**Directions for this task**
Would you pull out every line of the material that contains the string "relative"?

▼

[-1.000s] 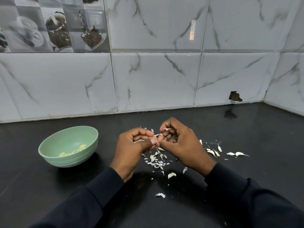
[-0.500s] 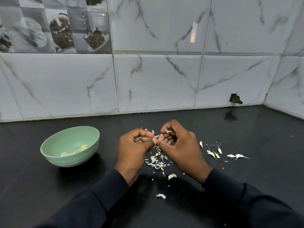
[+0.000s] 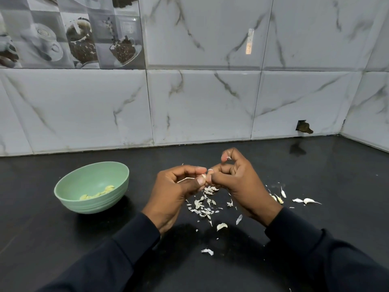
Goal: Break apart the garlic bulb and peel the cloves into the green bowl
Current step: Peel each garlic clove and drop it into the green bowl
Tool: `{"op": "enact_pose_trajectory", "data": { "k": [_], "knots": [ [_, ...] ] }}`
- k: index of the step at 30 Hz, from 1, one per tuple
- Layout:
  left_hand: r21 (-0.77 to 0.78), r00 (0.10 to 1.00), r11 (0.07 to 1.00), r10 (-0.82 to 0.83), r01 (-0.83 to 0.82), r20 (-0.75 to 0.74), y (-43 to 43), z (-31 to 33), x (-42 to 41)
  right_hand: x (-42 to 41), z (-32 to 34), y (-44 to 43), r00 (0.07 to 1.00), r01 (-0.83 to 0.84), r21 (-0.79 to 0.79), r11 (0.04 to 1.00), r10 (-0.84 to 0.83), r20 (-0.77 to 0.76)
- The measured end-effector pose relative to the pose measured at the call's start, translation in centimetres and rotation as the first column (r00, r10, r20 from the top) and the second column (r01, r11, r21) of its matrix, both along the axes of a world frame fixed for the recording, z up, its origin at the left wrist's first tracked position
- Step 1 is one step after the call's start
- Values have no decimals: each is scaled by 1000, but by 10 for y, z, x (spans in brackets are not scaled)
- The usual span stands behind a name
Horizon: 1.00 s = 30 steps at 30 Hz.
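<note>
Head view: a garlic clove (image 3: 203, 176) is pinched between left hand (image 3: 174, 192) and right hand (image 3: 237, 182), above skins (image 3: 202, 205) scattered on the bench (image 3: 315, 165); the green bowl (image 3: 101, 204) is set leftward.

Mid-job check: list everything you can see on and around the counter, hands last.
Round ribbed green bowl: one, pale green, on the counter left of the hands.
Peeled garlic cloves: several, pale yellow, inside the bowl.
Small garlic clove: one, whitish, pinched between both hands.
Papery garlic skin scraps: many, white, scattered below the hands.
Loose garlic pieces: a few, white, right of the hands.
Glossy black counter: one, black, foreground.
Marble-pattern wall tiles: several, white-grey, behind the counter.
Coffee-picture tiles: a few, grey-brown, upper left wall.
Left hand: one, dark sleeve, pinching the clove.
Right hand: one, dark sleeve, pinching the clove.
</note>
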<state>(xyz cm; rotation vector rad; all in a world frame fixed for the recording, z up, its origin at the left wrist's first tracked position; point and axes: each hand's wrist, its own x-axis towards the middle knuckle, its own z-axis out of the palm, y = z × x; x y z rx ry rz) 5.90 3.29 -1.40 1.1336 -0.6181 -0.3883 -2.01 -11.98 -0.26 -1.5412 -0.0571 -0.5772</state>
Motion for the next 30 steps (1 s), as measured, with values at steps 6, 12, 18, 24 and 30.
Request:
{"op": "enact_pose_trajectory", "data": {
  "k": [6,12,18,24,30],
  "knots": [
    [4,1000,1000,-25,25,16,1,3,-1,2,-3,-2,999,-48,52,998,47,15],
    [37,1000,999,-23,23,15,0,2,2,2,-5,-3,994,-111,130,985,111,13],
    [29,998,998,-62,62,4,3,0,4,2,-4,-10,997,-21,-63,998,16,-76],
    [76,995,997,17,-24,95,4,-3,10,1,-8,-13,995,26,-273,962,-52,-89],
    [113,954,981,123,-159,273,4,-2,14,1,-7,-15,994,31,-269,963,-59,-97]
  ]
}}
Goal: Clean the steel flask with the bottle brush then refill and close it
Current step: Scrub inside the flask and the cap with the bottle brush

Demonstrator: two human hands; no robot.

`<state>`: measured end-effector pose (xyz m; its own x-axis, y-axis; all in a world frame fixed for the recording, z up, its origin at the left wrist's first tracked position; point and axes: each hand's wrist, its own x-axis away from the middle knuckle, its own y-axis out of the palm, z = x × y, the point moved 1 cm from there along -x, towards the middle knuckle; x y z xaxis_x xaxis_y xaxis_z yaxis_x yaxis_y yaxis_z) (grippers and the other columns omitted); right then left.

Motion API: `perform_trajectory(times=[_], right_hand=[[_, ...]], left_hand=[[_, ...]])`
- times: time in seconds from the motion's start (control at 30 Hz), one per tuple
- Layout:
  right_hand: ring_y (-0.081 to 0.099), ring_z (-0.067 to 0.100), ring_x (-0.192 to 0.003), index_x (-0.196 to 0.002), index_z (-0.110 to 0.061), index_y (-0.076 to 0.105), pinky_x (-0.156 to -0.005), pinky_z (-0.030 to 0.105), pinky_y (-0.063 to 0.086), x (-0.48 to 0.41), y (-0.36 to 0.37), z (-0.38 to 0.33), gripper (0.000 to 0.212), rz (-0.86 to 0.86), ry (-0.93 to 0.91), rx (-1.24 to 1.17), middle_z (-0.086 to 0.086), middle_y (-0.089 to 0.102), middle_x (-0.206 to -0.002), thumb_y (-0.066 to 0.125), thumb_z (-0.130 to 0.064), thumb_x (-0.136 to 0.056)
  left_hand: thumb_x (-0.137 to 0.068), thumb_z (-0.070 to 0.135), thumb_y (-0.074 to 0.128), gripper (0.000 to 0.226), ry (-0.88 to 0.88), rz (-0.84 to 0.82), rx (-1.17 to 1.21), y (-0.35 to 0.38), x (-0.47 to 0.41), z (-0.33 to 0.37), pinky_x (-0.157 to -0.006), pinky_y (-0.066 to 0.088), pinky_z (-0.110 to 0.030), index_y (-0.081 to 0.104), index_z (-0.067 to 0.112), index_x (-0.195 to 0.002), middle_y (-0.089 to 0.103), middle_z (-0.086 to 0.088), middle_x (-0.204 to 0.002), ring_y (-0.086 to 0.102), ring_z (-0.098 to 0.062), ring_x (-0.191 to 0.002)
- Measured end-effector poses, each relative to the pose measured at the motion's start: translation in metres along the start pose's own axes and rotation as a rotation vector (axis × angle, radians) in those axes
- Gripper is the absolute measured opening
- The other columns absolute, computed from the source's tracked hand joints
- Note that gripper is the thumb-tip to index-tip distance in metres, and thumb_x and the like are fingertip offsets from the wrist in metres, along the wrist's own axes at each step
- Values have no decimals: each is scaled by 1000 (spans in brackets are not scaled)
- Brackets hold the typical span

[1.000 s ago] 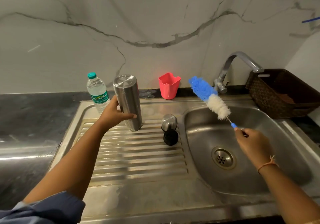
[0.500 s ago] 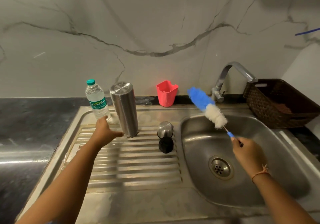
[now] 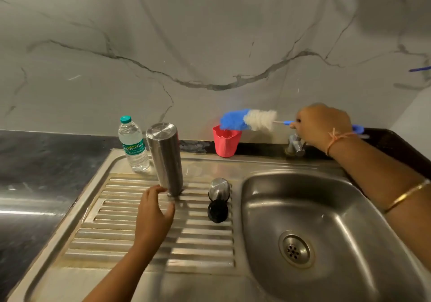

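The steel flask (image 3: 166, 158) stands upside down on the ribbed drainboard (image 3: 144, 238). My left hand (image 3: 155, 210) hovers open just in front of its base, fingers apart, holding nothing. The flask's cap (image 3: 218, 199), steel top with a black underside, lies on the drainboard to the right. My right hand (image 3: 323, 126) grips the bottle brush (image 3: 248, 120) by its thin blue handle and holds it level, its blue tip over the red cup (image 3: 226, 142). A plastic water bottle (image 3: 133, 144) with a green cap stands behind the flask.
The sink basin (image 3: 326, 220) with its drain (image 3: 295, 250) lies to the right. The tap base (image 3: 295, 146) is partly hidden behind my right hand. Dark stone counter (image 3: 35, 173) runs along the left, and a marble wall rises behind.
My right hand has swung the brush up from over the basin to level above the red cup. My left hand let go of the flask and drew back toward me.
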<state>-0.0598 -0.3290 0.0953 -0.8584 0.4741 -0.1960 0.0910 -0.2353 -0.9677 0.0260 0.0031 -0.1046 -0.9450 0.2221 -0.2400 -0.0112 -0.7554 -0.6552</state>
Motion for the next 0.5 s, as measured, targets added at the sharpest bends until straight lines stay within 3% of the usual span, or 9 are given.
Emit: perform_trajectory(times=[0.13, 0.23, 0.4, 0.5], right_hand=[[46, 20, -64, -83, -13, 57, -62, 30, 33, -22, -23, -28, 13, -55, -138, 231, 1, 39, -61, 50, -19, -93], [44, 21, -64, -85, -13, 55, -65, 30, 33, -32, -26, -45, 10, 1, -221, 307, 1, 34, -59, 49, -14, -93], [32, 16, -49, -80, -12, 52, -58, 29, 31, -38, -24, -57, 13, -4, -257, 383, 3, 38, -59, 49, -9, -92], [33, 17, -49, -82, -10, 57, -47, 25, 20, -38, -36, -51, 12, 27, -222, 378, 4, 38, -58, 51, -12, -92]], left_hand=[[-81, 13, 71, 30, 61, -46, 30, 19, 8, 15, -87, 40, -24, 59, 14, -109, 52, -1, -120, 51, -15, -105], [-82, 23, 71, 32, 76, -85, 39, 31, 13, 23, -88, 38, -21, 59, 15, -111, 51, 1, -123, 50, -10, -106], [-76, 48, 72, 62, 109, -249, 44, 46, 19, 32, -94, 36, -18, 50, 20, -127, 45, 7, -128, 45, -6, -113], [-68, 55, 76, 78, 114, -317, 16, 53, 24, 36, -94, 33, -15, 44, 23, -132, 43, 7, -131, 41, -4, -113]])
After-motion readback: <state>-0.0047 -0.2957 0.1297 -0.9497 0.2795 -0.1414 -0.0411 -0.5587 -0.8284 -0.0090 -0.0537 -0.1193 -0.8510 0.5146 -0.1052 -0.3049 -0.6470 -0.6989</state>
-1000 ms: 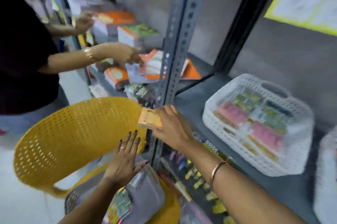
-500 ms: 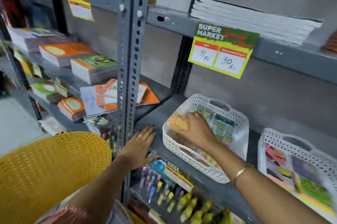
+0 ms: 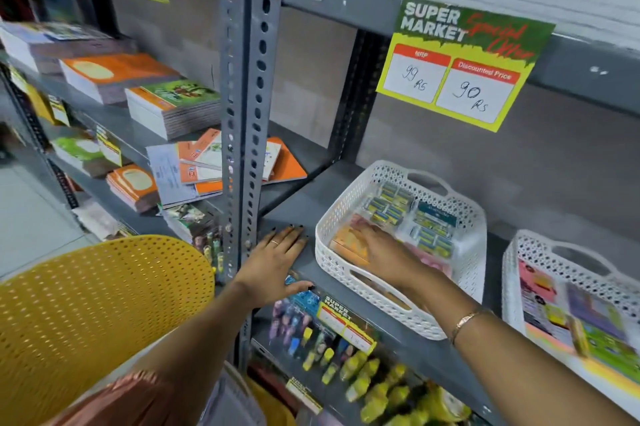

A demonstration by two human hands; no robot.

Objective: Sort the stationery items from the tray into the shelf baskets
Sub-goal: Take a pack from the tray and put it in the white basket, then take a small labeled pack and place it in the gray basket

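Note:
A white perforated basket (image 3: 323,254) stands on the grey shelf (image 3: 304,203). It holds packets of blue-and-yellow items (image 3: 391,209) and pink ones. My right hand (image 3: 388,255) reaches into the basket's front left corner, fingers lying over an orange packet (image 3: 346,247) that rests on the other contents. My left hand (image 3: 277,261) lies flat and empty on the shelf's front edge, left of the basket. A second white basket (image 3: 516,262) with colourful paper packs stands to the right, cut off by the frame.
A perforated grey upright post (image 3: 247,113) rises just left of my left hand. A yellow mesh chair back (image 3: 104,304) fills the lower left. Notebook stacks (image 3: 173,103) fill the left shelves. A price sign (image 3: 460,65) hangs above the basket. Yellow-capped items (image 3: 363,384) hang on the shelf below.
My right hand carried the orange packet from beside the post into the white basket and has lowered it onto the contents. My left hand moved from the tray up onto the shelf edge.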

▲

**Exercise answer**
- The measured end-effector pose relative to the pose measured at the call's start, translation in centimetres and rotation as the first column (r00, r10, r20 from the top) and the second column (r01, r11, r21) of its matrix, both along the axes of a world frame fixed for the recording, z up, its origin at the left wrist's first tracked position
- Measured end-effector poses, each relative to the pose measured at the motion's start: translation in metres along the start pose's own axes and rotation as a rotation vector (axis × angle, radians) in those axes

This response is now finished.